The compound adrenaline contains 56.79% C, 6.56% H, 28.37% O, and 8.28% N by mass. What is the empirical formula for adrenaline?
i worked the problem out and got C8O3N
but its not right..what did i do wrong?
(56.79/12.01) x 100
(6.56/1.01) x 100
(28.37/16) x 100
after, divide divide it by the smallest number you come up with.
thanks i forgot the H :)
Hehe. Your welcome.
Or you can repost your work and let us look for the error.
To determine the empirical formula for adrenaline, you need to find the simplest whole number ratio of the elements in the compound.

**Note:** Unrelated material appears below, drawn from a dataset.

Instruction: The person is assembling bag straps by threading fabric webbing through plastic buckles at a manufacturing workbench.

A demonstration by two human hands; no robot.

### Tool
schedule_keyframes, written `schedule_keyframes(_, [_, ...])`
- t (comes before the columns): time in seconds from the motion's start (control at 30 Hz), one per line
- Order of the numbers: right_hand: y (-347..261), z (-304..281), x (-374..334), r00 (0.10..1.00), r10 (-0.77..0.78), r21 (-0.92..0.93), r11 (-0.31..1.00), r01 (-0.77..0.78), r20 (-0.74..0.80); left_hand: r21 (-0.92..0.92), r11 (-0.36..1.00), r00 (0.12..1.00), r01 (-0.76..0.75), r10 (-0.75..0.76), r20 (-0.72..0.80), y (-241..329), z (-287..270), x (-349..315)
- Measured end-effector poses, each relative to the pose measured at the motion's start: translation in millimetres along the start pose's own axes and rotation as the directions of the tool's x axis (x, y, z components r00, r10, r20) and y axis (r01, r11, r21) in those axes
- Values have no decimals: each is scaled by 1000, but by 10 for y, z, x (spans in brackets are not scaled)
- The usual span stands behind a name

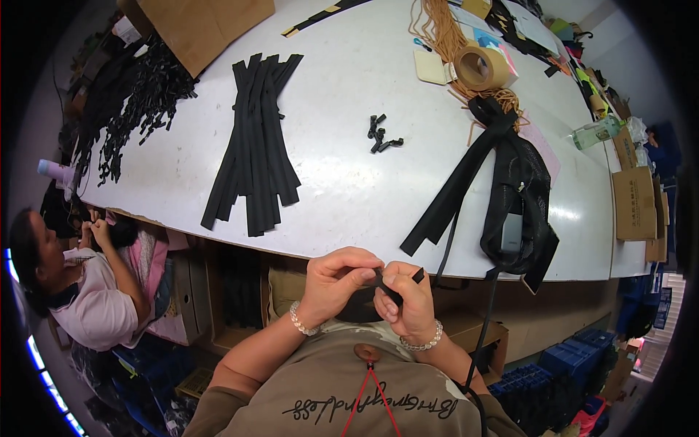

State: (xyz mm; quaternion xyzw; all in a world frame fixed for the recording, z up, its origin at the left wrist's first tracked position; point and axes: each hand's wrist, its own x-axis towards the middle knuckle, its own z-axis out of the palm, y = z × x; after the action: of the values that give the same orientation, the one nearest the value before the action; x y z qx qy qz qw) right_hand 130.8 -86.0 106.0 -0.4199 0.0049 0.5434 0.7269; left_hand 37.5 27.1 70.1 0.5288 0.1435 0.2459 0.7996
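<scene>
Close to my body, just off the table's near edge, my left hand [337, 285] and my right hand [409, 302] are brought together. Both have fingers closed on a black fabric strap [391, 293]. My left thumb and fingers pinch it near the middle, and a short end sticks out above my right hand. Much of the strap is hidden by my fingers. Ahead on the table lies a fanned stack of flat black straps [256, 153]. To its right sits a small cluster of black plastic pieces [380, 135], too small to name exactly.
On the right lie a black mesh bag [535, 182] holding a grey device [512, 233], and folded wide black straps [444, 207]. Beyond are a tape roll [477, 69] and tan cords [440, 29]. Black cords [149, 95], a cardboard box [207, 29] and a seated person [102, 291] are left.
</scene>
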Motion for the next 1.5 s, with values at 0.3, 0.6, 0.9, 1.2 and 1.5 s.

Let's calculate the empirical formula step by step.
1. Start with the given percentages of each element in the compound:
C = 56.79%
H = 6.56%
O = 28.37%
N = 8.28%
2. Convert the percentages to grams:
Assume you have a 100g sample of the compound, so you'll have:
C = 56.79g
H = 6.56g
O = 28.37g
N = 8.28g
3. Convert the masses to moles using the molar masses:
C: molar mass of carbon (C) = 12.01 g/mol
H: molar mass of hydrogen (H) = 1.008 g/mol
O: molar mass of oxygen (O) = 16.00 g/mol
N: molar mass of nitrogen (N) = 14.01 g/mol
C moles = 56.79g / 12.01 g/mol = 4.73 mol
H moles = 6.56g / 1.008 g/mol = 6.51 mol
O moles = 28.37g / 16.00 g/mol = 1.77 mol
N moles = 8.28g / 14.01 g/mol = 0.59 mol
4. Divide each number of moles by the smallest number of moles:
To simplify the ratio, divide all the moles by 0.59 (the smallest number of moles):
C moles / 0.59 = 4.73 mol / 0.59 = 8.02
H moles / 0.59 = 6.51 mol / 0.59 = 11.03
O moles / 0.59 = 1.77 mol / 0.59 = 3.00
N moles / 0.59 = 0.59 mol / 0.59 = 1.00
The simplified ratio is approximately:
C: 8
H: 11
O: 3
N: 1
Therefore, the empirical formula for adrenaline is C8H11NO3, which is different than the formula C8O3N you calculated.